Masamichi Takagi：“使用酿酒酵母的 LEU2 基因构建麦芽糖念珠菌和正烷烃同化酵母的启动子探针载体。”J.Basic Microbiol.335-342（1988）。

金原和秀: "Cloning and sequencing of two tandem genes involved in degradation of 2,3-dihydroxybiphenyl to benzoic acid in the polychlorinated biphenyl-degrading soil bacterium Pseudomonas sp.strain KKS102." J.Bacteriol.171. 2740-2747 (1989)

Kazuhide Kanehara：“在多氯联苯降解土壤细菌假单胞菌菌株 KKS102 中将 2,3-二羟基联苯降解为苯甲酸的两个串联基因的克隆和测序（J.Bacteriol.171）。”

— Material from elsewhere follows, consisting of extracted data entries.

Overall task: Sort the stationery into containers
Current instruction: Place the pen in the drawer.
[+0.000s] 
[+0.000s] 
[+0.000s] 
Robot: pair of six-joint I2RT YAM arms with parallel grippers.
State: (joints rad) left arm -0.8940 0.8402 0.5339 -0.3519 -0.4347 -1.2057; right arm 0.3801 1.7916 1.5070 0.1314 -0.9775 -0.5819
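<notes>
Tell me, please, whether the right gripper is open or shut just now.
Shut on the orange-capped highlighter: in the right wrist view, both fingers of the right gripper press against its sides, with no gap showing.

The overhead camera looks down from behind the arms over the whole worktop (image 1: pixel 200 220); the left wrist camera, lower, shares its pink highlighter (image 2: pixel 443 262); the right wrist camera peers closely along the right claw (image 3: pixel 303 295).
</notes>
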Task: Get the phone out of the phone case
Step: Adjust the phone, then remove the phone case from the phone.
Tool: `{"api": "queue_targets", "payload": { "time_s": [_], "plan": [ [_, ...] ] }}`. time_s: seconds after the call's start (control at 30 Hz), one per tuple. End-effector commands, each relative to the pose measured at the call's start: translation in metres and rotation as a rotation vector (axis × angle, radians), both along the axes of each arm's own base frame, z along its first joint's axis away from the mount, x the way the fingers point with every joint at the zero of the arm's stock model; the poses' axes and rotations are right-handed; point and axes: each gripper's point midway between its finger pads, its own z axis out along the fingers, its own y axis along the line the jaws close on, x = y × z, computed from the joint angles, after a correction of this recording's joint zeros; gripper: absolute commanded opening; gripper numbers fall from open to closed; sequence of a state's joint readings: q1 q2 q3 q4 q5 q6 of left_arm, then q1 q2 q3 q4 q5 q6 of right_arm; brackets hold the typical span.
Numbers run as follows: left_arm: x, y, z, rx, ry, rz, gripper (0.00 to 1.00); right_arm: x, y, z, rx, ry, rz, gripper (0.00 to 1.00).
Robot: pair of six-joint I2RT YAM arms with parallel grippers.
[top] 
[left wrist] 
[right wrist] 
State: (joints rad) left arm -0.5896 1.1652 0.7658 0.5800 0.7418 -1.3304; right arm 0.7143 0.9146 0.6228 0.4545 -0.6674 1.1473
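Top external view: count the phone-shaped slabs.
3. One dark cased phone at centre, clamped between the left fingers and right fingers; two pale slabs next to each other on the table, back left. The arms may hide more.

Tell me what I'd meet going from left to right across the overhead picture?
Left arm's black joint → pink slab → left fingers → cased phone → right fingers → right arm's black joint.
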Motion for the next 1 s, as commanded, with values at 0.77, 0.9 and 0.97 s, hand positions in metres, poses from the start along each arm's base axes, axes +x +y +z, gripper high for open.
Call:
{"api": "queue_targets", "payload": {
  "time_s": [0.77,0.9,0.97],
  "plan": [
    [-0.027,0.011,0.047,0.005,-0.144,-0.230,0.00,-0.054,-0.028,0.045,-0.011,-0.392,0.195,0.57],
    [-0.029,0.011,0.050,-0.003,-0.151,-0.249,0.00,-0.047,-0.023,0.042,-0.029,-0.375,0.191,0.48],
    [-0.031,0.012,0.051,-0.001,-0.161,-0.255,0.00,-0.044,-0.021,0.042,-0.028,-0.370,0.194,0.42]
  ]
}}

引地健司: "An improved host-vector system for Candida maltosa using a gene isolated from its genome that complements the his4 mutation of Saccharomyces cerevisiae." Curr.Genet.16. 261-266 (1989)

Kenji Hikichi：“使用从其基因组中分离出的基因来改进麦芽糖酵母的宿主载体系统，该基因补充了酿酒酵母的 his4 突变。”1989 年。